Un’altra ipotesi è che abbia cercato, e trovato, riparo in Francia: l’esattore del racket Angelo Casano ha raccontato che nel 2002 Motisi ‘perse’ la reggenza di Pagliarelli a vantaggio di Nino Rotolo e che per un paio d’anni si nascose nell’Agrigentino, ‘terra’ di Giuseppe Falsone. Boss arrestato nel 2010 dalla Gendarmeria francese a Marsiglia.
Boss della camorra, classe 1949, anche di Renato Cinquegranella si sono praticamente perse le tracce dal 2002. Ricercato per associazione a delinquere di tipo mafioso, concorso in omicidio, detenzione e porto illegale di armi, estorsione ed altro, originariamente legato alla “Nuova Famiglia”, storici rivali della Nuova camorra organizzata di Raffaele Cutolo, di lui resta negli archivi una vecchia foto sgranata in bianco e nero, calvizie avanzata, occhiali, baffi neri e sguardo fisso nell’obiettivo.
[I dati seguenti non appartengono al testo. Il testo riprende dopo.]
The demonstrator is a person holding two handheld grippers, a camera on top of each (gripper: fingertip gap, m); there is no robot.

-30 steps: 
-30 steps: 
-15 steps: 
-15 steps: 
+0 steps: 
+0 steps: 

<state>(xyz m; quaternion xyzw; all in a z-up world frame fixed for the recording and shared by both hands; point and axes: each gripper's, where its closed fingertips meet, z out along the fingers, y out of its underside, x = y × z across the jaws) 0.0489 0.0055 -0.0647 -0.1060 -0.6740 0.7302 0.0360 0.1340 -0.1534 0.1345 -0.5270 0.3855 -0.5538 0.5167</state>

Un volto come tanti, eppure il suo nome compare nelle cronache giudiziarie di due dei delitti che più hanno scosso Napoli: l’omicidio di Giacomo Frattini, alias “Bambulella”, soldato della Nco, torturato, ucciso e fatto a pezzi nel gennaio dell’82, e il massacro del capo della Mobile Antonio Ammaturo e del suo autista, Pasquale Paola, firmato nel luglio dello stesso anno dalle Brigate Rosse. L’episodio confermò l’esistenza di un ‘patto scellerato’ tra le Br e i capi-zona della camorra del centro di Napoli. Dal dicembre 2018 sono state diramate le ricerche in campo internazionale, finora senza esito.
È l’ultimo entrato nel gruppo dei latitanti “di massima pericolosità” inseriti nel ‘Programma speciale di ricerca dal Giirl, il Gruppo integrato interforze per la ricerca dei latitanti istituito presso la Direzione centrale della polizia criminale. L’omonima cosca di ‘ndrangheta è una delle più potenti e temute, seconda solo ai Mancuso nel ‘feudo’ di Vibo Valentia: se il fratello Domenico – figlio del defunto boss dell’omonimo clan di Sant’Onofrio – è ritenuto il capo dell’ala “militare”, Pasquale, 48 anni, è la “mente”. Ricercato dalla fine di novembre del 2018 per associazione di tipo mafioso e omicidio aggravato in concorso, fa perdere le sue tracce dopo una condanna in primo grado all’ergastolo (poi cancellata in appello) rimediata nel processo “Conquista”.
“Negli anni – si legge in uno degli ultimi rapporti ‘Mafie nel Lazio’ – è stato in grado di imprimere importanti cambiamenti nella sua cosca, estendendone gli affari a Roma”: sua, agli inizi del nuovo millennio, sarebbe la prima ‘locale’ autonoma della criminalità calabrese nella capitale. Ma i Bonavota hanno interessi ben avviati anche in Liguria, Piemonte e all’estero.